Which is where mindfulness comes in–and where I urge you, if you haven’t already, to watch that first video.

They bring up a lot of good points and insight that I never saw before. Everyone just wants to feel safe. That’s what we crave. It’s what we need. And I so strongly relate to Ashley when she talks about talking to the barista (anyone who knows me can vouch for my awful–and inevitable–drive-thru interactions) and not only thinks about how she’s about to make a fool of herself, but how bizarre it is that this is a problem. And how does this not happen to normal people? Why me?

Wow, I feel like I’ve been writing for too long now.

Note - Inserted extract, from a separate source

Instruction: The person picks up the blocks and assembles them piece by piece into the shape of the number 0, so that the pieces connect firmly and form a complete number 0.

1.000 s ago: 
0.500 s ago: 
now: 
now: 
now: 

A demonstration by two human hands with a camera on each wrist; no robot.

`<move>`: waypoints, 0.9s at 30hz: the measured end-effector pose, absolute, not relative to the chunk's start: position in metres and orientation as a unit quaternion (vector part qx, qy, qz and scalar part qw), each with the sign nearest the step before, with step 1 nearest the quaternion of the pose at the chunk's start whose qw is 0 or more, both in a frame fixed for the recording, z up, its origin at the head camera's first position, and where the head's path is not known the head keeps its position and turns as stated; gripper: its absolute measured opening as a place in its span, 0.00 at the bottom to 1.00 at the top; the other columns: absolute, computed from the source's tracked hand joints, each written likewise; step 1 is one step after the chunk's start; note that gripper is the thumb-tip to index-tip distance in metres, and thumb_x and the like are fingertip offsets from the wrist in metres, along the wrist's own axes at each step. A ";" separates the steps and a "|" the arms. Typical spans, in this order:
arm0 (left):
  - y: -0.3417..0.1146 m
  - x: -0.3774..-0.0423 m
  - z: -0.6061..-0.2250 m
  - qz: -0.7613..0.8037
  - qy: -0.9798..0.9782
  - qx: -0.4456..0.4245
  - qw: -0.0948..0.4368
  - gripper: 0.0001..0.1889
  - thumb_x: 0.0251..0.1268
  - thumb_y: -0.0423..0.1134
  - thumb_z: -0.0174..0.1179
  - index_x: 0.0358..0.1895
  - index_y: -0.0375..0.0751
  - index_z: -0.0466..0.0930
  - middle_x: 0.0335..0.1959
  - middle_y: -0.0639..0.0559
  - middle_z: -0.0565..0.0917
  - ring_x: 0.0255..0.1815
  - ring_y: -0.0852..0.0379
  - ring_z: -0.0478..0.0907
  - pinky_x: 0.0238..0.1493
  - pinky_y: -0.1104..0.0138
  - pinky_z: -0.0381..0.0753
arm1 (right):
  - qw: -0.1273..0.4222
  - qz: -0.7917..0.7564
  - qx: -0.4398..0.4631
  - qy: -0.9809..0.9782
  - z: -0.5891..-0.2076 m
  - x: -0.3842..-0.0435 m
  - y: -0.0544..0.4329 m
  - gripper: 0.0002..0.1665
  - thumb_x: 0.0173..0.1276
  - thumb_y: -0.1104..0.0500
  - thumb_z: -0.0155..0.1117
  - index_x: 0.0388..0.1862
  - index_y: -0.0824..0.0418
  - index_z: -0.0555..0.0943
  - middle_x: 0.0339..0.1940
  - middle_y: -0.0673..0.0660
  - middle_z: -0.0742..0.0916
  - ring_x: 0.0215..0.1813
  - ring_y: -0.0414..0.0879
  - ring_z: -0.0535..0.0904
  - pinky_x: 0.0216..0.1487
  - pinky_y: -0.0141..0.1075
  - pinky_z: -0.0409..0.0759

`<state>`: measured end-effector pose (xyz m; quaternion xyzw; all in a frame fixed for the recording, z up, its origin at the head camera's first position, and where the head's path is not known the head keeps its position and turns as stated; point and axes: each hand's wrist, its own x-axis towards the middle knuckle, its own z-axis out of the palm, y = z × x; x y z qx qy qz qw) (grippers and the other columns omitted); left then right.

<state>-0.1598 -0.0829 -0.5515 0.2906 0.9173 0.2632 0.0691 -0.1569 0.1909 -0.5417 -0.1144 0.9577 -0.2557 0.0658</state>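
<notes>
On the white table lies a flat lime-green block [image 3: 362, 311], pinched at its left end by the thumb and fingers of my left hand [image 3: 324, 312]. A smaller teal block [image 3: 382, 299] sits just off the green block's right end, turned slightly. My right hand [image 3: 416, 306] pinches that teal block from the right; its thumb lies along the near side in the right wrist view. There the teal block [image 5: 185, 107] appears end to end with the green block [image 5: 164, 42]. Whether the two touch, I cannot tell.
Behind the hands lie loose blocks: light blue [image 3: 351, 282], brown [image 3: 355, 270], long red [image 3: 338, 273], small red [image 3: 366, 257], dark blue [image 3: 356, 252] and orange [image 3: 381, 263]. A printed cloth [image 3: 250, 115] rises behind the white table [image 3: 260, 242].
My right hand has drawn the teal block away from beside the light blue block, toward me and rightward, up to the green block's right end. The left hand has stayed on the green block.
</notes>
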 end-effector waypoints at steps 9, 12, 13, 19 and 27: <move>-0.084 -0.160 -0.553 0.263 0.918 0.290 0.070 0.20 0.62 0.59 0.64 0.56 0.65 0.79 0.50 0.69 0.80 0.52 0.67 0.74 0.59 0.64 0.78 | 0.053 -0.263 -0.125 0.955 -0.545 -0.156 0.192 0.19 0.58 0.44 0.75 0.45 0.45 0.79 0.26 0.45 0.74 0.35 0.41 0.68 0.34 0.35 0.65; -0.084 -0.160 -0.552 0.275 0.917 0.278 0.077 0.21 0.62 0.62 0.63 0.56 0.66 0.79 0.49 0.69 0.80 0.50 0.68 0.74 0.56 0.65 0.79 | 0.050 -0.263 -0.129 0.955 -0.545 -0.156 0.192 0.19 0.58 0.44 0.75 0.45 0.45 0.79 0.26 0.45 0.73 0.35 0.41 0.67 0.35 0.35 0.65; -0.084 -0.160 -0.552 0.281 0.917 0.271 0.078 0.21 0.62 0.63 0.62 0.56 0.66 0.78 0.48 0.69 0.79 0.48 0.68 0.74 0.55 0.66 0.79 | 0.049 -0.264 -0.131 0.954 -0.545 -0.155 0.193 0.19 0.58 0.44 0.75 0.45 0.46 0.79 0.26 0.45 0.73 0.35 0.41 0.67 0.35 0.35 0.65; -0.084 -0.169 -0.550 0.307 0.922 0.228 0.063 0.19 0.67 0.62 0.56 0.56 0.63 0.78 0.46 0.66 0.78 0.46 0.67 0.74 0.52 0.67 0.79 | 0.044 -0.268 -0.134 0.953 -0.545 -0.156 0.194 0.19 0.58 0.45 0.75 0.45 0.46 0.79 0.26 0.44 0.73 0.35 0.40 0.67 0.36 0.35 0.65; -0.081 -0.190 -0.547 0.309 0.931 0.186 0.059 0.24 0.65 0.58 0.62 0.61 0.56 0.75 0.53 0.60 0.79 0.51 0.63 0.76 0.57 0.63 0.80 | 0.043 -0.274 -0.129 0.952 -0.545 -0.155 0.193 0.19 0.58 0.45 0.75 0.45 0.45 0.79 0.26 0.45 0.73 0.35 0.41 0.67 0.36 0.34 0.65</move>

But that’s where I’m at right now. This is how I’m feeling, and mindfulness is definitely something I’m going to look into. Because reminding yourself to be in the moment, and using simple tricks that mindfulness can teach (such as taking deep breaths and thinking about exactly what is in your control–such as how you are feeling at any possible moment) can really help curb the overwhelming feelings of terror and sadness and all of that.

I think it’s just the next step, and a very important step, that I need to take as I work towards being happier.

Sincerely,

Sammy

PS. Please let me know if you have any information or resources on mindfulness, as well as personal experiences with it. I would love to hear any and all takes on this concept, and it would be great to embark on this together.